И проснулся. Уже в Слободе. Было ещё совсем темно, в ноябре всегда светает поздно… Зато, опять подумалось, не там, а в Слободе! Трофим вспомнил Шубу и перекрестился. Хотя и здесь не мёд, конечно. Трофим тяжко вздохнул. Сейчас начнут вставать, шуметь. Встанет Клим, придут от Зюзина и, хоть сегодня воскресенье, поведут в покойную, там опять надо будет тыкать кочергой, кочерга будет молчать, пока не войдёт ещё один такой же тощий и приземистый, назовётся Васькой, в него ткнёшь кочергой, кочерга заскворчит… И опять мочало – начинай сначала: этот человечишко станет кричать, что это он убил, ему за это Нагие… или Трубецкие?.. или кто ещё?.. посулили сто рублей, и вот он…

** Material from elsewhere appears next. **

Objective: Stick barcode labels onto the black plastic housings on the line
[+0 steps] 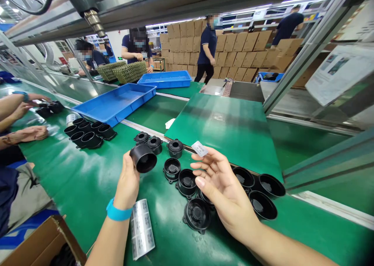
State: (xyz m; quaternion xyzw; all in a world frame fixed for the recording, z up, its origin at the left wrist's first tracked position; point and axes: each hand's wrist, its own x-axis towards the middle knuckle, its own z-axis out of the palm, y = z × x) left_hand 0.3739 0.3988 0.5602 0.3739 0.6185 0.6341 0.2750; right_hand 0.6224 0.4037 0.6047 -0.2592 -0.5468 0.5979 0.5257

Тьфу! Трофим перевернулся на спину и стал думать о другом – как он сейчас с опаской встанет, и Клим не почует, не проснётся; он выйдет из каморки, сойдёт вниз, к крыльцу, а там все тоже спят – время ещё тёмное, ночное, почему не прикорнуть? А он с крыльца и через двор к Троицкой башне, и там все спят, он в башню, вниз по лесенке к колодцу, снимет с него решётку и полезет вниз. Чего туда не залезть – колодец давно сухой, и там на самом дне сбоку открыт лаз – он в него нырь и полез дальше! Лез, лез и вылез в чистом поле, осмотрелся – кругом снег, Слобода аж вон где, сзади в четырёх верстах, не меньше, и он по полю, через леса, реки, болота и опять через поля – за Каму, к медведям, и пусть его там медведи задерут, сожрут, только бы сбежать отсюда. Марьян был прав, Мотька права, эх…

Вдруг Клим чихнул во сне. Трофим опомнился, вздохнул, подумал, что какая тут Троицкая башня, да тут только с лавки слезь – и сразу же сбегутся и начнут орать: "На службу!" Трофим ещё раз вздохнул, сел на лежанке, сунул руку под тюфяк…

И похолодел! Кочерги не было! Трофим сунулся туда, сюда, ощупал… Нет нигде! Трофим соскочил на пол, проверил под лавкой – нет. Завернул тюфяк – нет. Глянул под досками – нет. Трофим прислушался. Клим спал. Или делал вид, что спит.

– Клим! – громко позвал Трофим.

Клим даже не шелохнулся. Трофим ещё раз окликнул и ещё. Клим не отзывался и не шевелился. Да его что, зарезали, что ли? Так не дышал бы. Трофим тряхнул Клима за плечо. Клим заворочался, спросил спросонья:

– Что такое?

– Кочерга пропала!

– Какая ещё, на хрен, кочерга?!

– Аграфенина! Заговорённая!

Клим встрепенулся, сел. Спросил:

– Как это вдруг пропала?

– А вот так! Из-под тюфяка! Кто-то достал!